I am new to the internet wine community, but if you start searching out wine blogs, something that comes up consistently is “Wine Blogging Wednesday.” The phenomenon was dreamed up by the king of New York State wine bloggers, Lenn Thompson of LENNDEVOURS and the monthly endeavor is now managed by Lenn and many other prominent online wine personalities. The idea is a monthly wine tasting revolving around a loose theme. Drink the wine, then blog about it. Previous themes have included Piedmont, Maderized wines, and Wine for Breakfast. This month, in honor of Passover, the theme is “Fine Kosher Wines”.

Though I’ve never sought them out, I’m sure that there are probably lots of great kosher wines out there, mevushal or not (more on that later). Israel is becoming a name of note in the wine world, especially the Golan Heights. I reckon that this theme was brought about to eradicate a sort of stigma that has developed about kosher wines. To be specific, it’s commonly thought that they are disgusting, sickly sweet, and only to be drunk once a year, 4 cups at a time, during the Passover seder, and that gentiles (like yours truly) should avoid them altogether. So I expect that many bloggers will be picking up selections from newer high-quality producers such as Covenant, Noah, and to a lesser extent, Baron Herzog.

Me, pleading with Laube, Jancis, and Parker to have mercy on bad kosher wines

Me, pleading with Laube, Jancis, and Parker to have mercy on bad kosher wines

But hey, everybody deserves a second chance, right? I mean, when’s the last time you actually had Manischewitz? The rest of the wine blogosphere will enjoy some high-end kosher wines that might rate 90+ from wine critics. I, like Abraham, will beg the wine gods to recant their punishment on the Sodom and Gomorrah of kosher wines. We’ll see if any righteous wines are found amongst the wickedness. Four righteous people were found in Sodom, so here are four classic wines, pretty much the only kosher wines to be found at Collegetown Liquors. Hey, times are tough, okay?

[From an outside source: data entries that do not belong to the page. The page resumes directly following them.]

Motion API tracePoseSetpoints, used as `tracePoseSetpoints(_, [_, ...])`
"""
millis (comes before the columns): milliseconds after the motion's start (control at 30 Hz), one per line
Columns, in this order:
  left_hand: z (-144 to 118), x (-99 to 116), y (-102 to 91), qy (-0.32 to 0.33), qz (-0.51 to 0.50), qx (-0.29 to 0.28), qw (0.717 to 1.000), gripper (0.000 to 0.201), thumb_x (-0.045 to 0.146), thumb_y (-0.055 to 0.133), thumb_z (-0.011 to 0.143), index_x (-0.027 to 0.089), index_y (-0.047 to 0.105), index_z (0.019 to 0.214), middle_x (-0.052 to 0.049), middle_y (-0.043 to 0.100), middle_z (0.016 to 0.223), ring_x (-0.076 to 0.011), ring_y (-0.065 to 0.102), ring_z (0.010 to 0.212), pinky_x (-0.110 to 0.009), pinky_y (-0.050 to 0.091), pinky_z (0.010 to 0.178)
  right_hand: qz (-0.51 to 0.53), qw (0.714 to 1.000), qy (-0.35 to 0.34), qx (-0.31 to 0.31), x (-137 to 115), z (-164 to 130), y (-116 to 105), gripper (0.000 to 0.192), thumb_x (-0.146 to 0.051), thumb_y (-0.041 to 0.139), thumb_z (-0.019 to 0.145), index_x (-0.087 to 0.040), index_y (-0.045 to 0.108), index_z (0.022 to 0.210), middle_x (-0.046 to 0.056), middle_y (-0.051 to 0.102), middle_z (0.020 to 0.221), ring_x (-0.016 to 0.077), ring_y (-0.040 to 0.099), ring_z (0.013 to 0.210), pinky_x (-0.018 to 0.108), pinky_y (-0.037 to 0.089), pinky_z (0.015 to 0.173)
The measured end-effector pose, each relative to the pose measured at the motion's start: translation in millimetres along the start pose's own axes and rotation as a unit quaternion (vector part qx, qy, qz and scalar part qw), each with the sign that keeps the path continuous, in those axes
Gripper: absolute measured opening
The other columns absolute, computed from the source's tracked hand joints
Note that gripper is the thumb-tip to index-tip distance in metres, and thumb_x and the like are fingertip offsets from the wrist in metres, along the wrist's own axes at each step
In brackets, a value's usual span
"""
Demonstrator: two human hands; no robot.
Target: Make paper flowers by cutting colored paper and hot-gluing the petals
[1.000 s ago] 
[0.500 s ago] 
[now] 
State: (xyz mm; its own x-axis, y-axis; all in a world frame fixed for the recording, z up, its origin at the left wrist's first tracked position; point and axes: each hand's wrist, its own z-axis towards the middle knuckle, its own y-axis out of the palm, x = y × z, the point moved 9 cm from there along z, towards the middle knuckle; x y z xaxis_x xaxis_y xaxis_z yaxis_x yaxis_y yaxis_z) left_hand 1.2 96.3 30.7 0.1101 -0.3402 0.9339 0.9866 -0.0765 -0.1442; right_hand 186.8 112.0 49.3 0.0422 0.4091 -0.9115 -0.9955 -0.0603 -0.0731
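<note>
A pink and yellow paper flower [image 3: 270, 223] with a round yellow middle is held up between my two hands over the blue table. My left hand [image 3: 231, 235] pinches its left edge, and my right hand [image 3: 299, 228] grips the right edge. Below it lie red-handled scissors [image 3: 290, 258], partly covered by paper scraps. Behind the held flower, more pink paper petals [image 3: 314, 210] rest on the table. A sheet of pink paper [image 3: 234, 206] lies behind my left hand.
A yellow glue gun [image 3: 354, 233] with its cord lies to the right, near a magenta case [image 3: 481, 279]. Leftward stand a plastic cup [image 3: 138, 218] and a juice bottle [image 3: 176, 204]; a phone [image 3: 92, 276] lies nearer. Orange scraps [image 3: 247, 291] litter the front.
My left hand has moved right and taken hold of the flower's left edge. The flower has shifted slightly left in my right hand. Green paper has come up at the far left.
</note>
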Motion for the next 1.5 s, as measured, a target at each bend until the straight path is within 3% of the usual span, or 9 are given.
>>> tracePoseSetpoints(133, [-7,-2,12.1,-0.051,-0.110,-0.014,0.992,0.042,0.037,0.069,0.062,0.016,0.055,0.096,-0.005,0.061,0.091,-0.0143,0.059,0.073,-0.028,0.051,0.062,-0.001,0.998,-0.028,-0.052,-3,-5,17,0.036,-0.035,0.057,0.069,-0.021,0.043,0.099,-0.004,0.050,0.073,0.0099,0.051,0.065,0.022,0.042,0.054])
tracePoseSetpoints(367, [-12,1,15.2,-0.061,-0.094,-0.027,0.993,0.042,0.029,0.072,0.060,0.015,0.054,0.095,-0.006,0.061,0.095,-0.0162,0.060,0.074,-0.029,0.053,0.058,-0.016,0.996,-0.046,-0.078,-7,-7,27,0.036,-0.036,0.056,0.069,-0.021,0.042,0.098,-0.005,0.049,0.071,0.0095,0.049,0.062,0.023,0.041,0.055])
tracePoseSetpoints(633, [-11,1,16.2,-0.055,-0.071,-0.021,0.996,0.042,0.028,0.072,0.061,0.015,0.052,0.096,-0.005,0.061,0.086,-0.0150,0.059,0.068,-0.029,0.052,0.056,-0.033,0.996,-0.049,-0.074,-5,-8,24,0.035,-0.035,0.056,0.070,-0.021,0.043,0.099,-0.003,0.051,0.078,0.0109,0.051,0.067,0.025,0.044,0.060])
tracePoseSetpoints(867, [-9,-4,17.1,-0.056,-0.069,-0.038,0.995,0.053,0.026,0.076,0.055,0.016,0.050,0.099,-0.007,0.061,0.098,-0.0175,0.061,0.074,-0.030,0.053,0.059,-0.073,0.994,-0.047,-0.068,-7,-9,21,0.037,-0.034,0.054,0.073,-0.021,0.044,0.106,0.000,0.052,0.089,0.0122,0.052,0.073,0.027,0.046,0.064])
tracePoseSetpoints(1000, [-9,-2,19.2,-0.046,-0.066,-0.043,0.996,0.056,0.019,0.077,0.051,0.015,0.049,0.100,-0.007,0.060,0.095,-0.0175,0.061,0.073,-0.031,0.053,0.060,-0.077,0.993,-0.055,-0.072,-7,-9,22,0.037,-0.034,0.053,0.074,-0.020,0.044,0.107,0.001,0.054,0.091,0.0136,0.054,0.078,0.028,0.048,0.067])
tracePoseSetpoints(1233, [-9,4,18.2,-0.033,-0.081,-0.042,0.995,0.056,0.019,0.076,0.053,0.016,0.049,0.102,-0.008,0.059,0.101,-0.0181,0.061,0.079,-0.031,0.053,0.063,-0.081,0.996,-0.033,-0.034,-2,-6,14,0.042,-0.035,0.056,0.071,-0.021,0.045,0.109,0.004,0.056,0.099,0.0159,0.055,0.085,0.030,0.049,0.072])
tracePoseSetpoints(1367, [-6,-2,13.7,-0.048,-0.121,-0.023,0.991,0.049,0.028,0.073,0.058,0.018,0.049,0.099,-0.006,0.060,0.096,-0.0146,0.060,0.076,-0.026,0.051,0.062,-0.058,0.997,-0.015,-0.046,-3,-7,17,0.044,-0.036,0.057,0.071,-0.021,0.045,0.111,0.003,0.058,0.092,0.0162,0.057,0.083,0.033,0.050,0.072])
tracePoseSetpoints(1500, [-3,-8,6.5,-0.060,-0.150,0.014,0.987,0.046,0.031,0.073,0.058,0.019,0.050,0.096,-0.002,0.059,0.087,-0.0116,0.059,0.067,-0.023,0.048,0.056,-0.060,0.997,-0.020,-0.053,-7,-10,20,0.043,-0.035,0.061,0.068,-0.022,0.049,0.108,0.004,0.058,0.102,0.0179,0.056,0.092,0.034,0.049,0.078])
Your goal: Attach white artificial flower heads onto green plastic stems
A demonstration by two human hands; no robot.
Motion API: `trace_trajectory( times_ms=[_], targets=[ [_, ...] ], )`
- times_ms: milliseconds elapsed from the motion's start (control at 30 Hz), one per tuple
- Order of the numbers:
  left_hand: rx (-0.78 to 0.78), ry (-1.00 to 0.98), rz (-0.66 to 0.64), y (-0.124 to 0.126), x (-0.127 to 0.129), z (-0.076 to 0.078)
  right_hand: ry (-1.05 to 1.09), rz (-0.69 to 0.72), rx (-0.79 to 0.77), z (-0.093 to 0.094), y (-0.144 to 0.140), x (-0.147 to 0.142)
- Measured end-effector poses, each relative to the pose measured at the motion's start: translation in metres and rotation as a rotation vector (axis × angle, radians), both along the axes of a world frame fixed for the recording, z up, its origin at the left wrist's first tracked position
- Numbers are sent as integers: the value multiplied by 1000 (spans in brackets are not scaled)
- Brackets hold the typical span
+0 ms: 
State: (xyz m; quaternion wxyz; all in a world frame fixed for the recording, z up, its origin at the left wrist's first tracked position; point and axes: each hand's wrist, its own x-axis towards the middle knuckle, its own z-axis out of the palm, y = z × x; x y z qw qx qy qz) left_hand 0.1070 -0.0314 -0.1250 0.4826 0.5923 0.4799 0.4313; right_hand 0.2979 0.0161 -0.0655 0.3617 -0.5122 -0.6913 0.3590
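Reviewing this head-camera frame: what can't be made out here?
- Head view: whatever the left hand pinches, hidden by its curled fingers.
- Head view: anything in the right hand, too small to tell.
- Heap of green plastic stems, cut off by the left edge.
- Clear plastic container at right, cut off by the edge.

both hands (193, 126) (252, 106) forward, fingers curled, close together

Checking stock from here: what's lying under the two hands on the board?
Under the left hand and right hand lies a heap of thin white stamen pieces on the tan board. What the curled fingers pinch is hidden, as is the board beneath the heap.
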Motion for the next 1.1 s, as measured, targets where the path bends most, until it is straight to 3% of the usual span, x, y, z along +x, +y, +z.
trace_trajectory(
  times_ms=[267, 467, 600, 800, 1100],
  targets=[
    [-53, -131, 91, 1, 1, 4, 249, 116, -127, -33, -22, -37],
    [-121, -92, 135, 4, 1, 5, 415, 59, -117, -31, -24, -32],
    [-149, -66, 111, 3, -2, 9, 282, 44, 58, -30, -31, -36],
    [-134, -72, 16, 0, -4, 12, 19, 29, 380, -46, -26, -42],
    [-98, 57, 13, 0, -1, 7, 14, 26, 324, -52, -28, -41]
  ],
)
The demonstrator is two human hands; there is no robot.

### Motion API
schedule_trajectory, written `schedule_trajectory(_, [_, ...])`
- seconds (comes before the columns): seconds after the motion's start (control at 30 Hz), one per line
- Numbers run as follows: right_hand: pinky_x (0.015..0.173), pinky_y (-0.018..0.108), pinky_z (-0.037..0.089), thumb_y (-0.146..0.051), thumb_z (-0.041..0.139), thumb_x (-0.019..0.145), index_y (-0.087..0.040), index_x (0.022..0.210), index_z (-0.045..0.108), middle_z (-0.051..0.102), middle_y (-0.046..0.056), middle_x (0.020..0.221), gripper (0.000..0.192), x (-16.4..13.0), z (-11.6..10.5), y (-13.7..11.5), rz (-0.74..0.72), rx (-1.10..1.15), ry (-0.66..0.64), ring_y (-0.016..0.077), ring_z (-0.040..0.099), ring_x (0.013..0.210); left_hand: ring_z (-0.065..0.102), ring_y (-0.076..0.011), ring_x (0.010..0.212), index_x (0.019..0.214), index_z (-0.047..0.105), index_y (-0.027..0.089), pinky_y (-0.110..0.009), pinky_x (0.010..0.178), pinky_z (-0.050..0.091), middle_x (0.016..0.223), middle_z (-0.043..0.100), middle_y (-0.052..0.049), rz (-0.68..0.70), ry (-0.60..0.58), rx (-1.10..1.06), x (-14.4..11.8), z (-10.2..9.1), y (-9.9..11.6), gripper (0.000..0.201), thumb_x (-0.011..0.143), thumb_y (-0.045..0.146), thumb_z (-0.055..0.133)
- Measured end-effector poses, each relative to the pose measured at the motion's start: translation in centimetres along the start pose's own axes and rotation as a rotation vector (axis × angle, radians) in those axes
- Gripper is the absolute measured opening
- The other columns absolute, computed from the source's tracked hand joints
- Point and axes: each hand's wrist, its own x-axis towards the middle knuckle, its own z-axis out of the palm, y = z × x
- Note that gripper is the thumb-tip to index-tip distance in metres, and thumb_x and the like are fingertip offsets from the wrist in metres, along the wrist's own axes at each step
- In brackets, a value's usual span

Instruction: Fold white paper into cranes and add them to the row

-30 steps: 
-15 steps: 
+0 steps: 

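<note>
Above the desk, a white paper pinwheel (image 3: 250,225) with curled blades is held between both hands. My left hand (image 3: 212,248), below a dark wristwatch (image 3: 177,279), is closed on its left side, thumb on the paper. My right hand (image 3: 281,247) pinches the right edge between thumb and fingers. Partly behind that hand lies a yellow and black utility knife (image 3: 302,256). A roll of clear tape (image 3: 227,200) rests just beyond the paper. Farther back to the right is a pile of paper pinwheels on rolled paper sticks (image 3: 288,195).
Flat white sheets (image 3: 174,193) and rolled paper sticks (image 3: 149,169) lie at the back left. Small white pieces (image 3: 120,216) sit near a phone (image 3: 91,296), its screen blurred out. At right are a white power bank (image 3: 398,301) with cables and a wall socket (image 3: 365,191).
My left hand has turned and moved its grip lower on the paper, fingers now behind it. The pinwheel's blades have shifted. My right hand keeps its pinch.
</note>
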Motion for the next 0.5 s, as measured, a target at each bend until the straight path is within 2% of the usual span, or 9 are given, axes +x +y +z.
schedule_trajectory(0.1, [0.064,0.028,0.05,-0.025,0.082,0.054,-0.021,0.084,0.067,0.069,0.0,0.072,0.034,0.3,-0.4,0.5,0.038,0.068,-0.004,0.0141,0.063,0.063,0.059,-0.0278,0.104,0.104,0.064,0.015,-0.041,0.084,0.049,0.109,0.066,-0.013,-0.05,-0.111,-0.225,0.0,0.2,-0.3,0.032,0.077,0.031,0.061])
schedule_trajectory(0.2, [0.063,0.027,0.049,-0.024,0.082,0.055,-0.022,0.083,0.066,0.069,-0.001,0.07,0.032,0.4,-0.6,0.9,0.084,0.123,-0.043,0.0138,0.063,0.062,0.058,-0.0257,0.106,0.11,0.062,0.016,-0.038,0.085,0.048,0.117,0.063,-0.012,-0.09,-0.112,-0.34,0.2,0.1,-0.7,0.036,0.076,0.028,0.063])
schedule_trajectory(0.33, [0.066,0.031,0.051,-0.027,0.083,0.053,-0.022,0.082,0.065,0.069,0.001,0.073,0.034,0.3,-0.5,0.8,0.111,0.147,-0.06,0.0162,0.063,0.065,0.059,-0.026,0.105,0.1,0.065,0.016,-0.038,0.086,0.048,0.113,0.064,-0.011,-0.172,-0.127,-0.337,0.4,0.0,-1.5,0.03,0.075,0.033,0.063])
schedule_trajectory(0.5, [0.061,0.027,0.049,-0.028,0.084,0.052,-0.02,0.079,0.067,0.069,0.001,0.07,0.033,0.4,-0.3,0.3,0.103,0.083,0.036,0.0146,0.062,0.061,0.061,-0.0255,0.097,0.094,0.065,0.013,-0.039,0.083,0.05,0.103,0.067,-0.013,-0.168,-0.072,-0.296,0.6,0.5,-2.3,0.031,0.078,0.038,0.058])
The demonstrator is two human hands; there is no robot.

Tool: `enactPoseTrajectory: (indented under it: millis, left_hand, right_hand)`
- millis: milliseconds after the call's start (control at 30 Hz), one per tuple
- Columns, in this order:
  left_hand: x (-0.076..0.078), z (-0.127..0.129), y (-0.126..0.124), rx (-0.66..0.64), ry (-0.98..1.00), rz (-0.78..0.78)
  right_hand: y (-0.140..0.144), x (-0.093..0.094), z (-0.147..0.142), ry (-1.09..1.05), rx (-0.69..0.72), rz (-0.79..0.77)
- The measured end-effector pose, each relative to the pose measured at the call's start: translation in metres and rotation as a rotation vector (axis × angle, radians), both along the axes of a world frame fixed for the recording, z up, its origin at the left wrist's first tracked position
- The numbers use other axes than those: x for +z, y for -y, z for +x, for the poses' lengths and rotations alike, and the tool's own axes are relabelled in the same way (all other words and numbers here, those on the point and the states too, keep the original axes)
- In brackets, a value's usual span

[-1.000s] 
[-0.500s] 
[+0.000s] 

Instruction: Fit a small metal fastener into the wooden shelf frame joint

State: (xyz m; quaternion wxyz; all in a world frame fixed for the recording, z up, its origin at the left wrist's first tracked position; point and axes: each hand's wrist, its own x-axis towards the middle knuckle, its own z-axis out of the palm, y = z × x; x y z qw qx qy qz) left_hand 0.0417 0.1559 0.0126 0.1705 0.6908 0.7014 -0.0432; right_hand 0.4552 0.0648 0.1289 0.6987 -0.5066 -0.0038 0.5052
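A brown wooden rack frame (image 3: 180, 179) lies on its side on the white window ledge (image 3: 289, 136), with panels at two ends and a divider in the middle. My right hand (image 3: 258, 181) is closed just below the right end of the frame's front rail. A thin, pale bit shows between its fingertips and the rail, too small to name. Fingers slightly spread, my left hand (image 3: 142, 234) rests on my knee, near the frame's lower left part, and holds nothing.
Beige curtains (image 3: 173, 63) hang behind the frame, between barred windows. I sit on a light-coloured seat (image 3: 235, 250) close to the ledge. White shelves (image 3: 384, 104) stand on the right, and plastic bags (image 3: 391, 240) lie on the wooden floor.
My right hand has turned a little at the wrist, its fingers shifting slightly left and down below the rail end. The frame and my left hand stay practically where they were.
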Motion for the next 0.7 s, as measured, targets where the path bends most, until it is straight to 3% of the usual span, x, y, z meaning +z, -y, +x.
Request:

Manischewitz Concord Grape
Appelation: American (these grapes could be from anywhere in the USA, but chances are the Concords are from New York)
Varietal: from the bottle: “Not less than 51% Concord”
ABV: 11%
RS: “Specially sweetened”
Price Point: $6

The kosher bunch

The kosher bunch

Notes:
Looks: uniform red with hints of purple, pretty translucent
Nose: The most apparent aroma is the characteristic aroma of native American grapes, e.g., Concord. Some would call this “foxy”. Never having smelled a fox personally, I’d say it smells like Welch’s grape juice. Next it made me think of Push pops. Remember them? A solid purple cylinder of grapey flavor that you could put a cap on and save for later.
Palate: Straightforward, decent bodied mouthfeel. A slight amount of bitterness on the finish. Very, very sweet in the mouth, with little acidity or alcohol to back it up. It drinks like soda, and it probably has more sugar than soda. That being said, people like to drink soda. I can see people actually liking this.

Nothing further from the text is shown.